Ano 3000







Estamos no ano 3000 depois de Cristo. A civilização evoluiu cientificamente a ponto do ser humano ter alçado, na categoria da evolução biológica, o status de um aglomerado de super primatas que compartilham de uma miríade de símbolos e códigos organizacionais chamado de sociedade ultramoderna. Doenças tidas agora como primitivas, tais como a AIDS, câncer, ebola, por exemplo, foram extirpadas, dado o elevado grau de avanço da medicina. A ciência venceu a morte; hoje um ser vivente só deixa a vida por meio do crime de homicídio – as prisões foram abolidas após a constatação de que eram instituições falidas e demasiado perniciosas para o encarcerado, passando, assim, a serem substituídas por planos de supressão de memórias do delinquentes – ou quando, já farto da mesmice e da monotina da vida, comete o suicídio assistido por seus pares. O impossível, nessa etapa da história humana – seria esta a última etapa? – tornou-se simples, fácil de ser resolvido. As viagens a Marte, e todos as demais expedições pelos confins do sistema solar, são agora como viagens de Nova Iorque a Inglaterra. O nacionalismo, o racismo e os partidos políticos foram suprimidos, pois, com o passar do tempo, notou-se o quanto eram nocivos à humanidade – o governo agora é formado por uma confederação mundial.
Mas um problema ainda persiste. Da solidão, no quarto do seu apartamento, enclausurado entre paredes metálicas e inteligentes, sem vida e sem expressividade, Pedro, habitante do complexo sul americano 231, no que hoje corresponderia ao país “Brasil”, tem os olhos presos, numa letargia, típica das pessoas de sua época, na tela azulada de um computador inteiramente holográfico. Na tela ele vê as notícias sobre os demais complexos: o complexo norte africano, com suas republicas confederadas; conversa com seus amigos de outros distritos sobre assuntos tão banais, e, por fim, pensa: “Alcançamos o paraíso perdido. Somos a geração que pôde viver em tempos de plena paz, na verdadeira acepção da palavra, não temos mais nenhuma doença que nos aflija. Mas e ai? Teríamos chegado ao fim da história? Estancamos aos termos chegado ao topo de tudo pelo qual nossos antepassados morreram para ter? isso não parece justo...”.

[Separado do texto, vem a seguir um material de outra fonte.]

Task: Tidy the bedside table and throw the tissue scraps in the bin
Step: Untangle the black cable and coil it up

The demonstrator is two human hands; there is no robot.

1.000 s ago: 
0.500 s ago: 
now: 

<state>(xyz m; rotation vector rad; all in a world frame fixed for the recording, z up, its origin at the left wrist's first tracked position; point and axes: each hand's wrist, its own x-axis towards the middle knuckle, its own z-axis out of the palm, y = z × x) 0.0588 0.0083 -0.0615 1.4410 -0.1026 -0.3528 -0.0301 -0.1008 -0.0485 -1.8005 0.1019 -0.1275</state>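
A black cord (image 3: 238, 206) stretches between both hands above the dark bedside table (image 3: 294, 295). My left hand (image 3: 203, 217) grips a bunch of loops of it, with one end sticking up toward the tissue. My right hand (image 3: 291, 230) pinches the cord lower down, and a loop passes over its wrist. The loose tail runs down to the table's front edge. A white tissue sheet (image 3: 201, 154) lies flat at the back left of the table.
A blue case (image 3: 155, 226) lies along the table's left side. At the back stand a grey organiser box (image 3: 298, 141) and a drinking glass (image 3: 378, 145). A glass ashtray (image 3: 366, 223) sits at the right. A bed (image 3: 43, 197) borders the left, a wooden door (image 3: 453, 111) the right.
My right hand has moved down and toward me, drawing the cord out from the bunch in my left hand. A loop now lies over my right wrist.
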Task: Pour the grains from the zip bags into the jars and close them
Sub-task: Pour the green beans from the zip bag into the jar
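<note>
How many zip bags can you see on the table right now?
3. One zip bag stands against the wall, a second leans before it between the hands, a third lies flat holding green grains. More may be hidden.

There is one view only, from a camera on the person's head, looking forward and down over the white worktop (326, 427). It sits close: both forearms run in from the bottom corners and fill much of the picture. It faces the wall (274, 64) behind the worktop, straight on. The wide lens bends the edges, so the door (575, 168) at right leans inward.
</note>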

A situação de Pedro é um reflexo do que os seus demais contemporâneos viviam: um eterno vazio existencial. Aquelas velhas questões de “ser ou não, eis a questão”, velhos questionamentos, tão corriqueiros, mas que não encontram respostas nem soluções em provetas ou em tantos outros experimentos laboratoriais. O vazio que toda uma geração de afortunados passava não poderia ser sanado pelos homens da ciência. Então, fez-se necessário a utilização de válvulas de escape: o uso ponderado de narcóticos que retirassem esse peso dos seres humanos, e, para tanto, utilizou-se uma droga chamada de “propaganda” – o uso de drogas psicotrópicas, outrora tão usadas nos tempos primitivos da sociedade não poderia ser ressuscitado. A boa e velha alienação das ideias no plano fático, isto é, na forma como as pessoa entenderiam o mundo,agora, novamente, seriam condicionadas por propagandas de auto-ajuda e afins. Passaram a propagar a ideia de que, ninguém teria o direito de ser infeliz, haja vista que o momento em que se vivia era único na história universal.

Então, tal qual o cachorro que, conforme reza a lenda, ao ter sido confrontado pela raposa que havia lhe inquirido a razão dele viver na coleira, privado de liberdade,  e que este teria  respondido: “Porque meu amo me dá comida três vezes ao dia e me dá abrigo no inverno, privilégio que você não tem, mesmo sendo livre, seu animal selvagem”. E que por isso, passara a falar bem da sua coleira, tal qual, os seres humanos da sociedade ultramoderna passaram a exaltar sua felicidade desmedida.